Purchase this article with an account.
Marlene Behrmann, Jacob Geskin; Are all visual objects created equal?. Journal of Vision 2017;17(10):1223. doi: https://doi.org/10.1167/17.10.1223.
Download citation file:
© ARVO (1962-2015); The Authors (2016-present)
Are segregated and independent psychological and neural mechanisms required for the recognition of different visual inputs such as faces and common objects? One source of evidence to address this question comes from studying associations versus dissociations of function in individuals with impairments in visual recognition. Here, we examine whether an impairment in face recognition is accompanied by a deficit in object recognition in individuals with congenital prosopagnosia (CP), an apparently lifelong problem that occurs without brain damage (on conventional MRI) and with normal vision and intellect.

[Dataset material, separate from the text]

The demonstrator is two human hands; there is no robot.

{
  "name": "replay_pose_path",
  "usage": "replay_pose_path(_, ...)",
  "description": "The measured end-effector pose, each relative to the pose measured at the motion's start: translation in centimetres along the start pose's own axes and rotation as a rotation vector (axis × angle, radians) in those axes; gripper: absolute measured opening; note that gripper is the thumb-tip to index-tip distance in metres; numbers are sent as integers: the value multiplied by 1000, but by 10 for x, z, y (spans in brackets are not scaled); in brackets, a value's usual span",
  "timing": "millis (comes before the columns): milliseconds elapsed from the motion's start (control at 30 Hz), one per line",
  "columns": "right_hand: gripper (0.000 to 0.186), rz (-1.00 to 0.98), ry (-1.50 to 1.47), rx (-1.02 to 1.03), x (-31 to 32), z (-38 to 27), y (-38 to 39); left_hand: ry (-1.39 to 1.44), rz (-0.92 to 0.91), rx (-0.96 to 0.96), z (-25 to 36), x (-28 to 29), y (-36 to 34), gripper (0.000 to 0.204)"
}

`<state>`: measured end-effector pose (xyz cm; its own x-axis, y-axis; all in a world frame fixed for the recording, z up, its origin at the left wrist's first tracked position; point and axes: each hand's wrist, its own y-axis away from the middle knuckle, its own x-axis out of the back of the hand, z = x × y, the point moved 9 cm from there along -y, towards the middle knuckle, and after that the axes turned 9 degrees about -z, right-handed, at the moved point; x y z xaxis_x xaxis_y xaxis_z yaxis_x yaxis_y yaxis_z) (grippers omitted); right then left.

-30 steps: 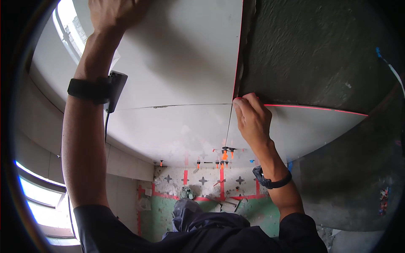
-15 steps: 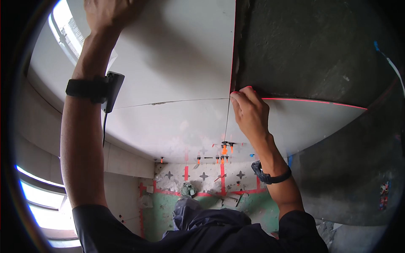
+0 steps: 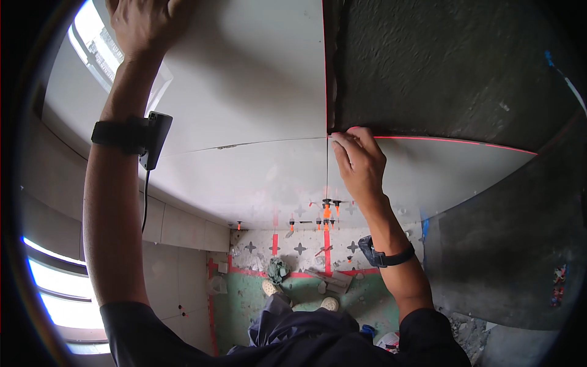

We present survey data from an analysis of 712 cases of adults with CP dating from 1976 to the present time (117 papers) and of 42 cases of children with CP. Of those reports where there are sufficient data to adjudicate this issue (i.e. testing of both faces and object perception completed and adequate dependent measures), 91.7% of CP individuals have both prosopagnosia and visual object agnosia, either mild (26.4%) or more severe (65.3%). The remaining 8.3% of individuals do not have an obvious object recognition deficit. We propose a single mechanism account that may explain both the preponderance of associations and the small set of dissociations within the context of a single mechanism, and we offer suggestions for research that would permit further evaluation of the relationship between object agnosia and prosopagnosia.